Engineering Safety Requirements for Autonomous Driving with Large Language Models
Ali Nouri, Beatriz Cabrero-Daniel, Fredrik Törner, Hȧkan Sivencrona, Christian Berger
TL;DR
The paper tackles the challenge of engineering safety requirements for autonomous driving in the presence of evolving standards by designing an LLM-based prototype to generate and refine Hazard Analysis and Risk Assessment (HARA) outputs. Using Design Science methodology, it conducts three iterative cycles—one design and two engineering cycles—with internal and external expert evaluations, including a real-case case study with an in-house LLM. The key contributions are a task-based automation pipeline for HARA, prompt-engineering strategies to improve explainability and granularity, and empirical insights from expert feedback on safety goals and potential limitations such as hallucinations and data dependence.

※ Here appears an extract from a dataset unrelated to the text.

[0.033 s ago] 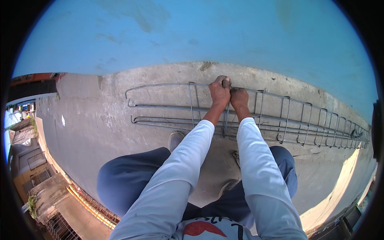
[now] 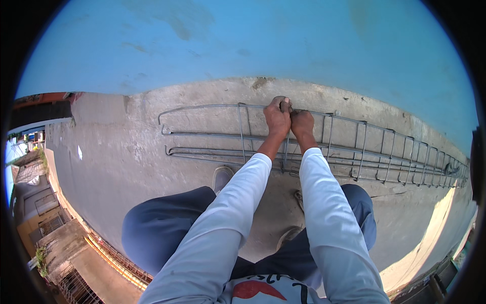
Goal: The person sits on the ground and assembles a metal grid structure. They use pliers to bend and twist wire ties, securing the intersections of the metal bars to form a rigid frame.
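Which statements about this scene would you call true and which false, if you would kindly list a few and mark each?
The left grip and right grip are side by side at the steel frame. True.
The steel frame lies on grass. False: it lies on concrete.
Both sleeves are long and white. True.
The trousers are bright red. False: the trousers are dark blue.
Most crosspieces show left of the left grip. False: most crosspieces show right of the right grip.
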A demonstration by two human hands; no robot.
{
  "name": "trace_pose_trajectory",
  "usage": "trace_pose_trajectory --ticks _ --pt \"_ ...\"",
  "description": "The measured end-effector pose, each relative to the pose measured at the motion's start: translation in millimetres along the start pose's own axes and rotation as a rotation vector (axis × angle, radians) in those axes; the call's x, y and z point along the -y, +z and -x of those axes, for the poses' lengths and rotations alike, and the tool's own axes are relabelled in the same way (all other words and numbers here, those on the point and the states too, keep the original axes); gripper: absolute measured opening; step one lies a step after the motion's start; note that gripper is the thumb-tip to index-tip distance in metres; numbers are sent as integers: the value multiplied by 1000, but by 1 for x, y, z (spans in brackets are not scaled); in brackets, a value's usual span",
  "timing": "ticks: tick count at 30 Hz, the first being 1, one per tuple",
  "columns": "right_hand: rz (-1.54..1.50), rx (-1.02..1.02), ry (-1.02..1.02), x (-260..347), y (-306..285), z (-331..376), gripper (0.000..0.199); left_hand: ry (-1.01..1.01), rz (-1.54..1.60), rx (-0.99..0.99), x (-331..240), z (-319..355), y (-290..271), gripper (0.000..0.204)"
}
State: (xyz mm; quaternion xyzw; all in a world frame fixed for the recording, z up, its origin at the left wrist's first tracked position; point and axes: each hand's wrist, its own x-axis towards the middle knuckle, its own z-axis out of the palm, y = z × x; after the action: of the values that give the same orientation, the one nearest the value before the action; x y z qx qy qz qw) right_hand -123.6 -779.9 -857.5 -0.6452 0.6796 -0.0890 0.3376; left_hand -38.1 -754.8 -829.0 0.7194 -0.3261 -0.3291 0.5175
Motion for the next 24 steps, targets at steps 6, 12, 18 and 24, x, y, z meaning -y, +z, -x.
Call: trace_pose_trajectory --ticks 6,12,18,24 --pt "6 60 1 -8 -7 -5 47 -303 516 -274 10 35 20 20" --pt "39 84 -58 -22 -10 -13 56 -774 801 -395 22 31 39 23" --pt "-30 83 25 5 -15 -7 51 -1052 782 45 90 -12 12 24" --pt "-11 33 2 2 -14 -4 58 -1014 807 -112 77 -9 22 16"
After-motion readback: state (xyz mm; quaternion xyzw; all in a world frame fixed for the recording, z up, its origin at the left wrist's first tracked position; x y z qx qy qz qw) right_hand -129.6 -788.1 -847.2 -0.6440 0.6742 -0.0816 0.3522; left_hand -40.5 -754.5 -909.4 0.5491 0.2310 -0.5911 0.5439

The work demonstrates that, with careful human oversight and iterative refinement, LLM-driven HARA can substantially speed up safety requirement generation while maintaining reviewer-centered quality, offering practical implications for DevOps-enabled safety workflows in automotive engineering.
Abstract
Changes and updates in the requirement artifacts, which can be frequent in the automotive domain, are a challenge for SafetyOps. Large Language Models (LLMs), with their impressive natural language understanding and generating capabilities, can play a key role in automatically refining and decomposing requirements after each update. In this study, we propose a prototype of a pipeline of prompts and LLMs that receives an item definition and outputs solutions in the form of safety requirements. This pipeline also performs a review of the requirement dataset and identifies redundant or contradictory requirements. We first identified the necessary characteristics for performing HARA and then defined tests to assess an LLM's capability in meeting these criteria. We used design science with multiple iterations and let experts from different companies evaluate each cycle quantitatively and qualitatively. Finally, the prototype was implemented at a case company and the responsible team evaluated its efficiency.